*** Opening of DATA TO USE ***
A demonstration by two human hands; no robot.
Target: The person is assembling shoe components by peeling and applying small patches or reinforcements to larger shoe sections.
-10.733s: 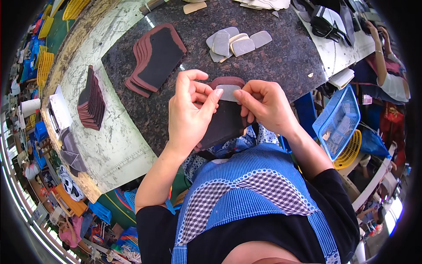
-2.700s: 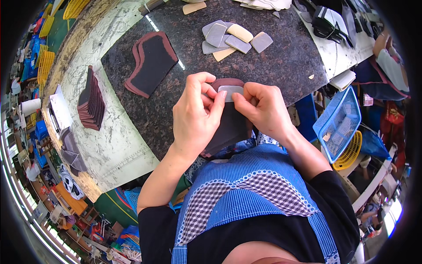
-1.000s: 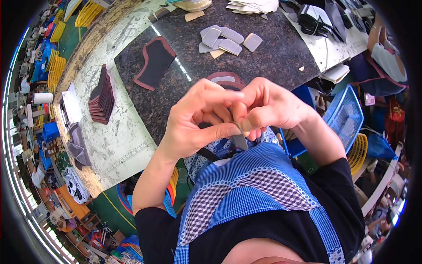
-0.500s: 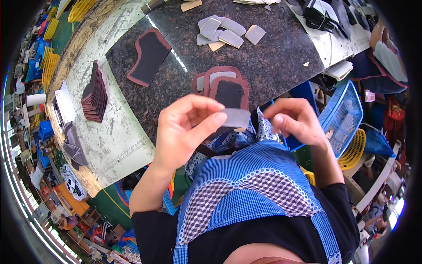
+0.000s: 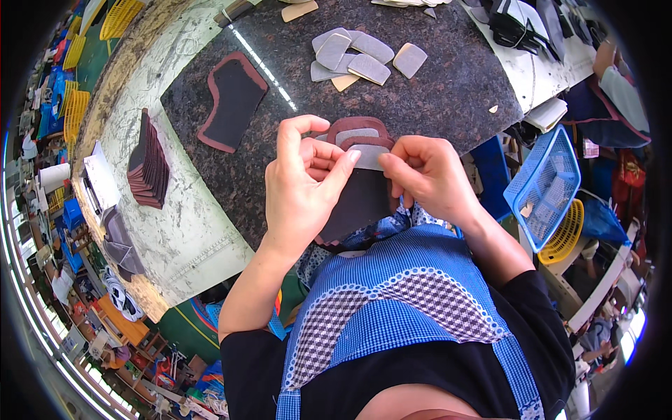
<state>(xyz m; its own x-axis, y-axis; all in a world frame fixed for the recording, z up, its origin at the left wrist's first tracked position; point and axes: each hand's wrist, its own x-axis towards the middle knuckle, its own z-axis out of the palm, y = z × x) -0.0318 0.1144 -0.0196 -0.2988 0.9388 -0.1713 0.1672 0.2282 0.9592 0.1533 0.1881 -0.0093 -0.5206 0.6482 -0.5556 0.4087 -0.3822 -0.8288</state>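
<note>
A small grey patch [image 5: 369, 158] with rounded corners is pinched between my two hands. My left hand [image 5: 297, 182] has its thumb on the patch's left end, with the index finger raised and bent. At the right end, thumb and fingertips of my right hand [image 5: 434, 178] are closed on it. The patch lies over the upper part of a black panel with a maroon border [image 5: 358, 203], at the table's near edge. Just behind, another maroon-edged panel [image 5: 357, 123] carries a similar grey patch. My fingers hide part of these pieces.
Several loose grey patches [image 5: 367, 49] lie farther back on the dark stone slab [image 5: 448, 98]. To the left are a single maroon-edged black panel [image 5: 234, 98] and a fanned stack of panels [image 5: 148, 171]. A blue basket [image 5: 539, 189] stands at the right.
My left hand has carried the grey patch forward onto the black panel's upper part. My right hand has moved left and now grips the patch's other end.
</note>
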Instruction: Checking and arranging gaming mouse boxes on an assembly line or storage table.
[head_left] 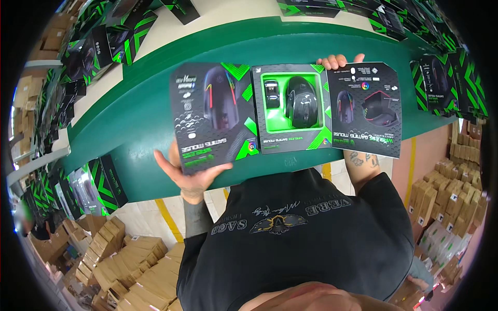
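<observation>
A black and green gaming mouse box [292,142] is spread out above the green table. In its middle section, a dark computer mouse [301,102] and a small black piece [272,94] sit in a bright green tray. Its left panel [194,129] carries a mouse picture; my left hand [193,176] is closed around this panel's lower left corner, thumb along the bottom edge. Behind the printed right panel [381,106] passes my tattooed right forearm. Fingertips of my right hand [333,62] curl over the top edge there; the palm is hidden behind the box.
Similar mouse boxes stand along the far side [311,7], at the left [96,186] and at the right [441,83] of the green table [140,150]. Brown cartons [137,264] are stacked beyond the near edge. Another person's hand [419,283] shows at lower right.
</observation>
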### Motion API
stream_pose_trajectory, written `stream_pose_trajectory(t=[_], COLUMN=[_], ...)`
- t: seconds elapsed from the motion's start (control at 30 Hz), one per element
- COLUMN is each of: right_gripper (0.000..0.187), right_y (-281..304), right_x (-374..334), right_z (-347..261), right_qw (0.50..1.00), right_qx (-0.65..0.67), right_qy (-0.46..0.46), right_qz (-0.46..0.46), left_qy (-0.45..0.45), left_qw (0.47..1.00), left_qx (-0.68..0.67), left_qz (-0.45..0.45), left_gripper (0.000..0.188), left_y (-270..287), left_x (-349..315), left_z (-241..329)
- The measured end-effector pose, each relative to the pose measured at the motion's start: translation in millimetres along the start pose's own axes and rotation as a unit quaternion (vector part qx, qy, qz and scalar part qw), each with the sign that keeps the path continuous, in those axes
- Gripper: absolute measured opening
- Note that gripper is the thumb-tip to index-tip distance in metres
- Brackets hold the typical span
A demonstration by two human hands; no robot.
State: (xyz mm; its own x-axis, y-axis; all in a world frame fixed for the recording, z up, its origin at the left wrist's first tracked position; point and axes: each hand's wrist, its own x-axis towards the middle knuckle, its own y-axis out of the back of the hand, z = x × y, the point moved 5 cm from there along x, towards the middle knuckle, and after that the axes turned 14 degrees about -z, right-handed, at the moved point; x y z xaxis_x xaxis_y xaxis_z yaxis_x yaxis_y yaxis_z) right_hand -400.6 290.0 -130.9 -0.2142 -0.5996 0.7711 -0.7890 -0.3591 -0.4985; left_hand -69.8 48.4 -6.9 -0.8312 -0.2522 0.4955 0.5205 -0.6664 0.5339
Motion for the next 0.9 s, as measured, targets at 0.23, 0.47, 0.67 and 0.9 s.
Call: stream_pose_trajectory(t=[0.23,0.47,0.67,0.9], right_gripper=[0.061,0.046,0.049,0.055], right_y=[-21.5,-32.8,-40.1,-43.8], right_x=[21.7,28.6,26.5,34.0], right_z=[-5.6,-6.5,-19.7,-14.9], right_qw=[0.975,0.957,0.954,0.955], right_qx=[0.075,0.107,0.088,0.033], right_qy=[0.033,0.101,0.028,-0.043], right_qz=[0.207,0.249,0.284,0.292], left_qy=[-0.118,-0.106,-0.12,-0.145], left_qw=[0.964,0.956,0.919,0.865], left_qx=[0.002,0.066,0.234,0.306], left_qz=[-0.239,-0.266,-0.294,-0.369], left_gripper=[0.074,0.083,0.06,0.044], left_y=[-82.0,-93.6,-137.1,-190.1], left_x=[46.5,62.7,72.8,50.0], left_z=[52.9,80.5,111.1,106.3])
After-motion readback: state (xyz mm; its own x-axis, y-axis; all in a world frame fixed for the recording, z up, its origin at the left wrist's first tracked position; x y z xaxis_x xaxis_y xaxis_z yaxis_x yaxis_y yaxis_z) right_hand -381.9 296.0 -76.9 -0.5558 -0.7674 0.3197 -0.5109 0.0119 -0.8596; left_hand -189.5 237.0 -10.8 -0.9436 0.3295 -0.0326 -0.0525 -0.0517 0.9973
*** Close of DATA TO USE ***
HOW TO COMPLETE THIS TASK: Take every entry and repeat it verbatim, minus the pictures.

EXERCISE ANSWER:
A demonstration by two human hands; no robot.
Target: The person is assembling shoe components by peeling and applying small patches or reinforcements to larger shoe sections.
-10.733s: 
-2.700s: 
-1.000s: 
-0.500s: 
+0.000s: 
<state>(xyz m; its own x-axis, y-axis; all in a world frame fixed for the recording, z up, its origin at the left wrist's first tracked position; point and axes: each hand's wrist, its own x-axis towards the middle knuckle, its own z-axis out of the palm, y = z × x) -0.0318 0.1144 -0.0196 -0.2988 0.9388 -0.1713 0.1672 0.2282 0.9592 0.1533 0.1881 -0.0093 -0.5206 0.6482 -0.5556 0.4087 -0.3822 -0.8288</state>
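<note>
A small grey patch [image 5: 369, 158] with rounded corners is pinched between my two hands. My left hand [image 5: 297, 182] has its thumb on the patch's left end, with the index finger raised and bent. At the right end, thumb and fingertips of my right hand [image 5: 434, 178] are closed on it. The patch lies over the upper part of a black panel with a maroon border [image 5: 358, 203], at the table's near edge. Just behind, another maroon-edged panel [image 5: 357, 123] carries a similar grey patch. My fingers hide part of these pieces.
Several loose grey patches [image 5: 367, 49] lie farther back on the dark stone slab [image 5: 448, 98]. To the left are a single maroon-edged black panel [image 5: 234, 98] and a fanned stack of panels [image 5: 148, 171]. A blue basket [image 5: 539, 189] stands at the right.
My left hand has carried the grey patch forward onto the black panel's upper part. My right hand has moved left and now grips the patch's other end.
</note>
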Instruction: Checking and arranging gaming mouse boxes on an assembly line or storage table.
[head_left] 
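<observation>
A black and green gaming mouse box [292,142] is spread out above the green table. In its middle section, a dark computer mouse [301,102] and a small black piece [272,94] sit in a bright green tray. Its left panel [194,129] carries a mouse picture; my left hand [193,176] is closed around this panel's lower left corner, thumb along the bottom edge. Behind the printed right panel [381,106] passes my tattooed right forearm. Fingertips of my right hand [333,62] curl over the top edge there; the palm is hidden behind the box.
Similar mouse boxes stand along the far side [311,7], at the left [96,186] and at the right [441,83] of the green table [140,150]. Brown cartons [137,264] are stacked beyond the near edge. Another person's hand [419,283] shows at lower right.
</observation>
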### Motion API
stream_pose_trajectory, written `stream_pose_trajectory(t=[_], COLUMN=[_], ...)`
- t: seconds elapsed from the motion's start (control at 30 Hz), one per element
- COLUMN is each of: right_gripper (0.000..0.187), right_y (-281..304), right_x (-374..334), right_z (-347..261), right_qw (0.50..1.00), right_qx (-0.65..0.67), right_qy (-0.46..0.46), right_qz (-0.46..0.46), left_qy (-0.45..0.45), left_qw (0.47..1.00), left_qx (-0.68..0.67), left_qz (-0.45..0.45), left_gripper (0.000..0.188), left_y (-270..287), left_x (-349..315), left_z (-241..329)
- The measured end-effector pose, each relative to the pose measured at the motion's start: translation in millimetres along the start pose's own axes and rotation as a unit quaternion (vector part qx, qy, qz and scalar part qw), each with the sign that keeps the path continuous, in those axes
- Gripper: absolute measured opening
- Note that gripper is the thumb-tip to index-tip distance in metres
- Brackets hold the typical span
A demonstration by two human hands; no robot.
State: (xyz mm; its own x-axis, y-axis; all in a world frame fixed for the recording, z up, its origin at the left wrist's first tracked position; point and axes: each hand's wrist, its own x-axis towards the middle knuckle, its own y-axis out of the back of the hand, z = x × y, the point moved 5 cm from there along x, towards the middle knuckle, and after that the axes turned 14 degrees about -z, right-handed, at the moved point; x y z xaxis_x xaxis_y xaxis_z yaxis_x yaxis_y yaxis_z) right_hand -400.6 290.0 -130.9 -0.2142 -0.5996 0.7711 -0.7890 -0.3591 -0.4985; left_hand -69.8 48.4 -6.9 -0.8312 -0.2522 0.4955 0.5205 -0.6664 0.5339
Motion for the next 0.9 s, as measured, targets at 0.23, 0.47, 0.67 and 0.9 s.
Call: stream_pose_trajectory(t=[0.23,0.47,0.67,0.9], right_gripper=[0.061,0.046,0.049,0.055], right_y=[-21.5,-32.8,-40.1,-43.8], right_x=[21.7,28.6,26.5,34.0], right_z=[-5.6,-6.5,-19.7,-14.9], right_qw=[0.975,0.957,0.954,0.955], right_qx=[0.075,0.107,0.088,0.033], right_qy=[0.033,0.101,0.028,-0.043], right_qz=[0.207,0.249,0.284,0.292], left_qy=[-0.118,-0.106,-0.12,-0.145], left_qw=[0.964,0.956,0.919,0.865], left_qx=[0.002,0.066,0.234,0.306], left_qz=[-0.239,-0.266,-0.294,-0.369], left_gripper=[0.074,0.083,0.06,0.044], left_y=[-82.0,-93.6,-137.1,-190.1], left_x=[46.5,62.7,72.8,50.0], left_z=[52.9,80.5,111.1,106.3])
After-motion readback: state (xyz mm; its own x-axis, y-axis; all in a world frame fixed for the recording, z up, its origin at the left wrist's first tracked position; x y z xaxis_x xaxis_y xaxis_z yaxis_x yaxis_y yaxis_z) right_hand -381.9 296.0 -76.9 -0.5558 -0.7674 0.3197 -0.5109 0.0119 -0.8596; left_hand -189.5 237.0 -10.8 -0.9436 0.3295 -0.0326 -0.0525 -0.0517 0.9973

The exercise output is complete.